Un monde nouveau

(Nouvelle)

Il erre au milieu des décombres de la ville désertée, ses ailes immaculées écorchant la poussière. Lui si grand n’est plus qu’abattement. Doutes et craintes. Il regarde sans illusion aucune ce monde en train de s’éteindre. Retrouver un peu de force, prendre de la hauteur, s’éloigner. A chaque cadavre rencontré, à chaque fleur piétinée, son âme se meurt davantage s’il est possible. Faire un pas encore, au cri des fusils et des injures raciales, au hurlement des bombes et de l’indifférence normalisée.
Etre un ange dans cette réalité a-t-il encore un sens ? Ce questionnement-là le taraude depuis quelques temps déjà.
Pour la première fois, il envisage de baisser les bras, d’abandonner, de quitter la partie, de repartir… avec cette conscience exacerbée d’avoir échoué dans sa mission.
D’un pas lourd et hésitant, il continue sa progression.
Son regard se pose sans voir sur tout ce qui l’entoure, accumulant des images, comme autant de visions d’épouvante.

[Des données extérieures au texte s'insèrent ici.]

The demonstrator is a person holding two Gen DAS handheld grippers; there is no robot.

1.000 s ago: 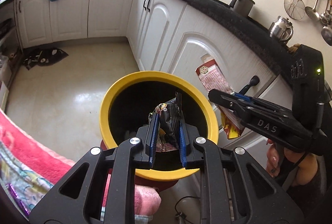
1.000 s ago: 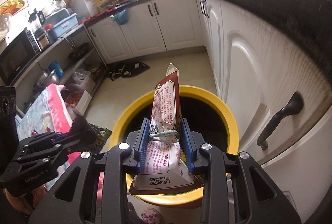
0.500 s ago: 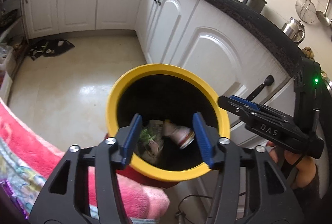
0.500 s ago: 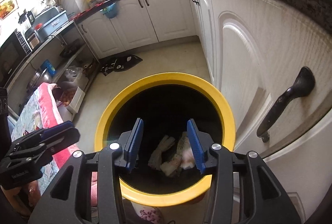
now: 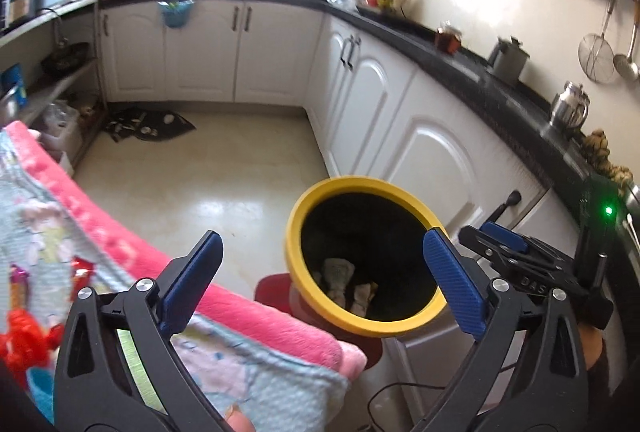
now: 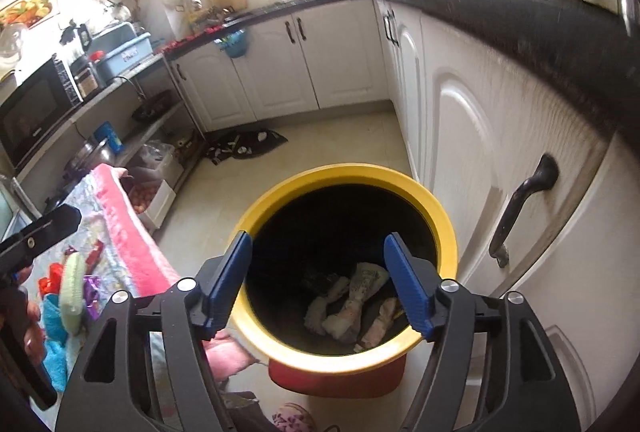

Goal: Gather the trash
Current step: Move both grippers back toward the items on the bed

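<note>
A yellow-rimmed bin [image 5: 360, 183] [image 6: 348, 173] stands on the floor by the white cabinets. Crumpled wrappers [image 5: 340, 274] [image 6: 356, 306] lie at its dark bottom. My left gripper [image 5: 322, 237] hangs above and left of the bin, over the cloth's edge. Its jaws are opening wide with nothing between them. My right gripper [image 6: 318, 238] is right over the bin's mouth, and its jaws are also opening with nothing in them. In the left wrist view the right gripper [image 5: 505, 245] shows at the bin's right side. The left gripper [image 6: 44, 228] shows at the far left of the right wrist view.
A pink-edged patterned cloth [image 5: 260, 316] covers a surface left of the bin. Several colourful wrappers [image 6: 72, 286] lie on it. White cabinet doors with a black handle [image 6: 520, 204] stand close on the right. A dark mat [image 5: 148, 124] lies on the tiled floor.
Both grippers let go of their wrappers, which dropped into the bin, and both opened their jaws. The left gripper pulled up and away to the left. The right stayed over the bin.
</note>
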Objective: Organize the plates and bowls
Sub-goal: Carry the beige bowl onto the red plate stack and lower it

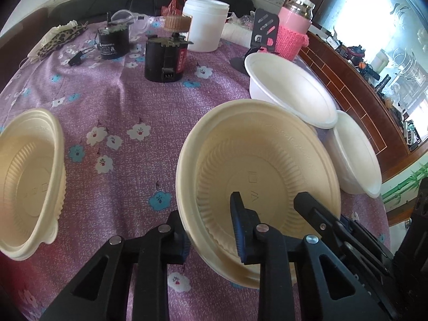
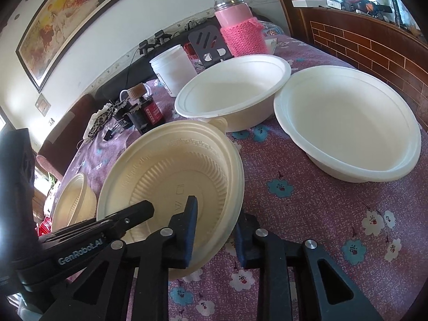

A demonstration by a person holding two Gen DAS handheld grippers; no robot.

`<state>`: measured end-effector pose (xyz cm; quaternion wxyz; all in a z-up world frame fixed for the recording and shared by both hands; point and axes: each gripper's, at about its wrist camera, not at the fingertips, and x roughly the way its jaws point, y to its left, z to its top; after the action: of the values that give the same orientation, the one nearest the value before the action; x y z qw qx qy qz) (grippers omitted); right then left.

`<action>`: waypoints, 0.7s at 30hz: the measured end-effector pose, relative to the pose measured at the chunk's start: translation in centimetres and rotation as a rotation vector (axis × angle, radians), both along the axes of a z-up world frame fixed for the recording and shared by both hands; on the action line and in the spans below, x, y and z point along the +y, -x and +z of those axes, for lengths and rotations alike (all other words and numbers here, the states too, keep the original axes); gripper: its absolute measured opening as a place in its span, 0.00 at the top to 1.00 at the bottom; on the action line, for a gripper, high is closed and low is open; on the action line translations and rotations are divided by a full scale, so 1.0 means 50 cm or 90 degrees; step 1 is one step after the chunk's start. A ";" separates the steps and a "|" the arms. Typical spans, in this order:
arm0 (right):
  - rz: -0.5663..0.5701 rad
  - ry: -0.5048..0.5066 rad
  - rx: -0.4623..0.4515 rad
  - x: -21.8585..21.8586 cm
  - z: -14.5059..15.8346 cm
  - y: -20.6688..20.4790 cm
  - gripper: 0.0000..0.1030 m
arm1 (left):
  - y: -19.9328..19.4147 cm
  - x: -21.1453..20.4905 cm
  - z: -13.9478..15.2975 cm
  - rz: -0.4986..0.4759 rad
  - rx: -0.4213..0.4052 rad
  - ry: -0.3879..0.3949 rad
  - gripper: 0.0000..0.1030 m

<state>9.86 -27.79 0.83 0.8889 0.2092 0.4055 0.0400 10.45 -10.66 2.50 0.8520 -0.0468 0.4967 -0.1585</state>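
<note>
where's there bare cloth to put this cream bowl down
The widest bare stretch of purple flowered tablecloth lies between the ribbed cream bowl held by both grippers and the second cream bowl, short of the black cylinders. The side with two white bowls is crowded.

Left matte-black plastic two-finger gripper (image 1: 211, 227): triangular cut-outs in the finger arms, round silver pivot screws, dark blue ribbed pads.

Right matte-black plastic two-finger gripper (image 2: 215, 230): same build. White "GenRobot.AI" lettering shows on the black body at 8 o'clock in the right wrist view.
</note>
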 end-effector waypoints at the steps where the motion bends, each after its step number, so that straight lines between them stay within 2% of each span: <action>1: 0.001 0.000 -0.004 0.002 0.002 0.001 0.75 | 0.004 0.003 0.003 0.001 -0.002 0.000 0.76; 6: 0.008 -0.006 -0.033 0.016 0.023 0.015 0.75 | 0.024 0.023 0.016 0.015 -0.006 0.012 0.76; 10: 0.031 -0.016 -0.044 0.045 0.046 0.031 0.75 | 0.052 0.062 0.049 0.035 -0.027 0.023 0.76; 13: 0.053 -0.031 -0.050 0.076 0.071 0.048 0.74 | 0.085 0.107 0.083 0.062 -0.055 0.039 0.76; 21: 0.133 -0.015 -0.097 0.213 0.157 0.088 0.74 | 0.180 0.259 0.145 0.141 -0.110 0.093 0.76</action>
<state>5.48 -17.16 8.67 0.9056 0.1725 0.3558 0.1531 1.45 2.28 9.76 0.8980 -0.1492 0.4009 -0.1027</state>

Les hommes alentour se croisent en s’ignorant. Ils se réjouissent d’une belle voiture, d’une belle maison… Ils évoluent dans un monde superficiel où tout n’est qu’apparences. Compte en banque à la place du cœur. Compte chiffré et cadenassé, inaccessible au commun des mortels.
Monde cruel de pouvoir et de privilège.
D’autres se battent pour un peu d’eau, pour un morceau de pain, pour survivre sans plus. Partout sur Terre des êtres meurent de faim, de soif, de froid, dans le plus grand mépris, dans un soupir.
Monde individualiste.
Les hommes se croisent sans se voir, refusant d’endosser toute part de misère qui ne serait pas la leur. Ils acceptent de laisser mourir des enfants, voiler, violer, martyriser des femmes.
Monde malade où on emprisonne, où on étouffe le moindre sursaut de liberté.
Quelques pas encore.
Aura-t-il un jour à nouveau la force de redresser ses ailes, de prendre son envol ?
Et cette planète saccagée au bruit des pelleteuses qui la déchiquètent pour une usine, pour un barrage, force vive qui s’écoule à jamais perdue au bruit des pièces d’or…
Un pas, puis un autre encore, il a quitté la ville, s’est éloigné de tout carnage.
Assis simplement sur l’herbe tendre d’un petit promontoire, il cherche en lui-même une raison d’y croire encore, désabusé.
La nuit est tombée sur le monde. Voile épais qui dévore la moindre parcelle de lumière.
Perdu dans ses pensées, il ne s’aperçoit pas du lent frémissement qui glisse sur le monde. Chaque seconde qui nait voit à présent éclore une fleur de lumière. Ici. Là encore. Un peu partout. Une puis deux, puis des dizaines, puis des milliers.
Partout sur Terre des êtres humains se lèvent, comme autant de phares brillant dans la nuit. Ils éclairent le monde, leur monde, d’une lumière nouvelle.
Nouveau jour.
Premier jour.
Ces hommes-là se tiennent par la main, se prennent dans les bras, effacent les différences. Dans leur regard, une lueur de reconnaissance. Emanant de leurs corps, une même énergie. Avec eux, un mot prend tout son sens : Fraternité.
Ces hommes-là vont vers les autres, leur tendent la main, les aident à se relever, à reprendre force et courage, à croire enfin en eux-mêmes. Avec eux, un mot prend tout son sens : Compassion.
Ces hommes-là deviennent des guides pour l’humanité. Ils tracent la voie et montrent le chemin pour bâtir un monde différent, sur d’autres bases, d’autres valeurs, le leur. Avec eux, un mot prend tout son sens : Amour.
Il les observe à présent, les voit lutter, œuvrer, unis dans un but commun qui dépasse l’élémentaire survie, créer leur unité.
Alors, lui aussi se prend à tracer un mot nouveau : Espoir.